Now we can take advantage of the d3.stack to do the work of stacking our layers on top each other. While normally a bar graph would have one y value, a stacked one has two:

  • where a segment starts (“baseline”)
  • where the segment ends

For the first layer stacked bar chart (at the bottom), the baseline is typically 0. It can be other values for things like streamgraphs, which are a whole other topic.

var stack = d3.stack()
  .keys(["hoodies", "jackets", "snuggies"])

var stacked = stack(sales);
    

Now, stacked will be a set of nested arrays containing the hights of the data in sales, stacked, which will come in handy when it’s time to draw these. For examples, the stacked data now looks like this:

stacked
[
  [[0, 6],  [0, 7],   [0, 8  ]],
  [[6, 8],  [7, 12],  [8, 15 ]],
  [[8, 11], [12, 14], [15 18 ]]
]
   

But the data is not a plain array!

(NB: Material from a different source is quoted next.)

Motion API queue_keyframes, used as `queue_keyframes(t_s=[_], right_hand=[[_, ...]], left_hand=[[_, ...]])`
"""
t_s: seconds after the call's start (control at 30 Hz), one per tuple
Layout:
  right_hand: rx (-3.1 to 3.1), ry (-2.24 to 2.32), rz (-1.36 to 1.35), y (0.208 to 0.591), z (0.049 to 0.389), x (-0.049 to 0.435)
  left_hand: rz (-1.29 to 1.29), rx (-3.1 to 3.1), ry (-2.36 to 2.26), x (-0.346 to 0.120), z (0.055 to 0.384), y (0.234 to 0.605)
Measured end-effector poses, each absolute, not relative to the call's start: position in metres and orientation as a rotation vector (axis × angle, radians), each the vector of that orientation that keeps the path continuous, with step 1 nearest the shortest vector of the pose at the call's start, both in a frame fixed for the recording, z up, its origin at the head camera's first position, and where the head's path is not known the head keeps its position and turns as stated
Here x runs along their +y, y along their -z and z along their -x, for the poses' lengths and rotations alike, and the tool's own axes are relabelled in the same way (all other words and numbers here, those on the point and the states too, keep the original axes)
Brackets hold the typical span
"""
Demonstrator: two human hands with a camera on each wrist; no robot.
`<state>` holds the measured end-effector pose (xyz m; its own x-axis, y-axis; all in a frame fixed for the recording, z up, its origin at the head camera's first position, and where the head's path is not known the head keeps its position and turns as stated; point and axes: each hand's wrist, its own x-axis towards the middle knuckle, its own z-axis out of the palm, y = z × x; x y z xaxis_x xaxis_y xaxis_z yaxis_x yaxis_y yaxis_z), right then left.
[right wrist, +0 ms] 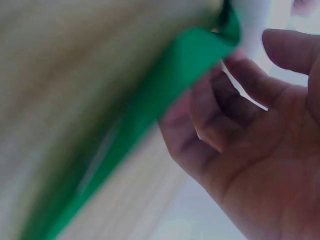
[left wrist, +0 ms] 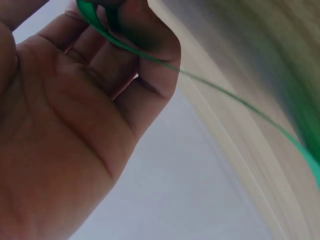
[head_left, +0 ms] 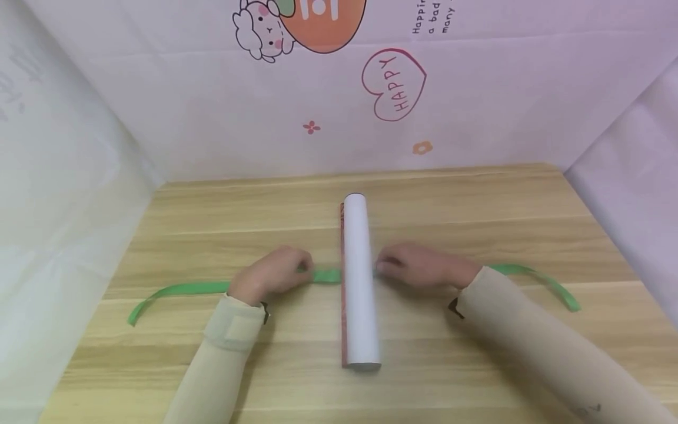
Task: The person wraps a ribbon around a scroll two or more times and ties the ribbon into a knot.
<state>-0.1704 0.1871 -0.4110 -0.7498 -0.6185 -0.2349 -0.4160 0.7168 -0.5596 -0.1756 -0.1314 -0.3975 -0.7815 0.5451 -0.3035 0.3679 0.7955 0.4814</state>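
A white paper roll (head_left: 360, 282) with a red patterned edge along its left side lies upright in the head view, across a green ribbon (head_left: 325, 275). To the left of the roll, my left hand (head_left: 278, 272) pinches the ribbon near its fingertips. The ribbon (left wrist: 240, 100) runs over the curled fingers in the left wrist view. My right hand (head_left: 415, 264) is just right of the roll, over the other half of the ribbon. In the right wrist view its fingertips meet the folded ribbon (right wrist: 170, 80), while the thumb stands apart from the fingers.
The ribbon's two ends trail out left and right over the wooden table (head_left: 455, 206). Behind it hangs a white printed cloth (head_left: 212, 118) with a heart and cartoon figures. White cloth also flanks both sides. Both forearms wear beige sleeves (head_left: 535, 318).
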Motion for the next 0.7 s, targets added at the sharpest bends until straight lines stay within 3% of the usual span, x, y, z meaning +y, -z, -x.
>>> queue_keyframes(t_s=[0.4,0.7], right_hand=[[2.724,0.461,0.846,0.412,0.165,0.177],[2.715,0.63,0.961,0.409,0.166,0.206]], left_hand=[[-0.631,2.549,-0.583,-0.133,0.175,0.398],[-0.622,2.571,-0.583,-0.14,0.178,0.398]])
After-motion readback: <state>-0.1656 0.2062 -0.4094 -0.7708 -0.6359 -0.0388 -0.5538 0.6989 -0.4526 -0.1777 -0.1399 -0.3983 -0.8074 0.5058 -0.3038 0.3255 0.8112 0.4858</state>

It also has a few useful properties. The “rows” have key and index and the computed start/end arrays also have data – the original data.

stacked
// [Array[3], Array[3], Array[3]]
stacked[0]
// [Array[2], Array[2], Array[2]]
Object.keys(stacked[0])
// ["0", "1", "2", "key", "index"]
stacked[0].key
// "hoodies"
stacked[0][0].data
// {date: "2014-01-01", hoodies: 6, jackets: 2, snuggies: 3}
    

Ok so let’s get to drawing! We’ll bring back our good friends d3.scaleLinear and d3.scaleTime.

var height = 200;
var width = 200;

// we need to calculate the maximum y-value
// across all our layers, so we find the biggest
// end value
var maxY = d3.max(stacked, function(d) {
  return d3.max(d, function(d) {
    return d[1];
  });
});

var y = d3.scaleLinear()
  .range([height, 0])
  .domain([0, maxY]);

var x = d3.scaleTime()
  .range([0, width])
  .domain(d3.extent(sales, function(d) {
    return new Date(Date.parse(d.date));
  }))
  .nice(4);

var svg = d3.select('svg.stack');
var color = d3.scaleOrdinal(d3.schemeCategory10);

// bind a <g> tag for each layer
var layers = svg.selectAll('g.layer')
  .data(stacked, function(d) { return d.key; })
    .enter()
      .append('g')
        .attr('class', 'layer')
        .attr('fill', function(d) { return color(d.key); })

// bind a <rect> to each value inside the layer
layers.selectAll('rect')
  .data(function(d) { return d; })
  .enter()
    .append('rect')
      .attr('x', function(d) { return x(new Date(Date.parse(d.data.date))); })
      .attr('width', width / 3)
      .attr('y', function(d) {
        // remember that SVG is y-down while our graph is y-up!
        // here, we set the top-left of this bar segment to the
        // larger value of the pair
        return y(d[1]);
      }).attr('height', function(d) {
        // since we are drawing our bar from the top downwards,
        // the length of the bar is the distance between our points
        return y(d[0]) - y(d[1]);
      });
    

There are a few things that make this graph a little more complex. One of the hardest parts is realizing that D3 is really only going to hint at how we should stack the bars: D3 gives us stacked results in our data space, but not in SVG's coordinate system. We have to deal with the same confusing Y-axis coordinate flip.

Onward!

D3 has a lot to offer, and our goal here was to give a brief tour and cover some core concepts! There’s much more to learn about D3, but hopefully this tutorial has given you enough so that you can teach yourself the rest.

There are lot of great resources for learning D3 out there:

  1. First and foremost, D3’s own wiki. This is a great starting point for any D3-related exploration

  2. Nestled inside that wiki, the D3 API Reference is great for remembering what APIs there are and what the various parameters mean.

  3. For more examples of what is possible with D3 check out the D3 examples by creator of D3, Mike Bostock.

But don’t stop there! Google searches are a great way to discover things too. Happy visualizing!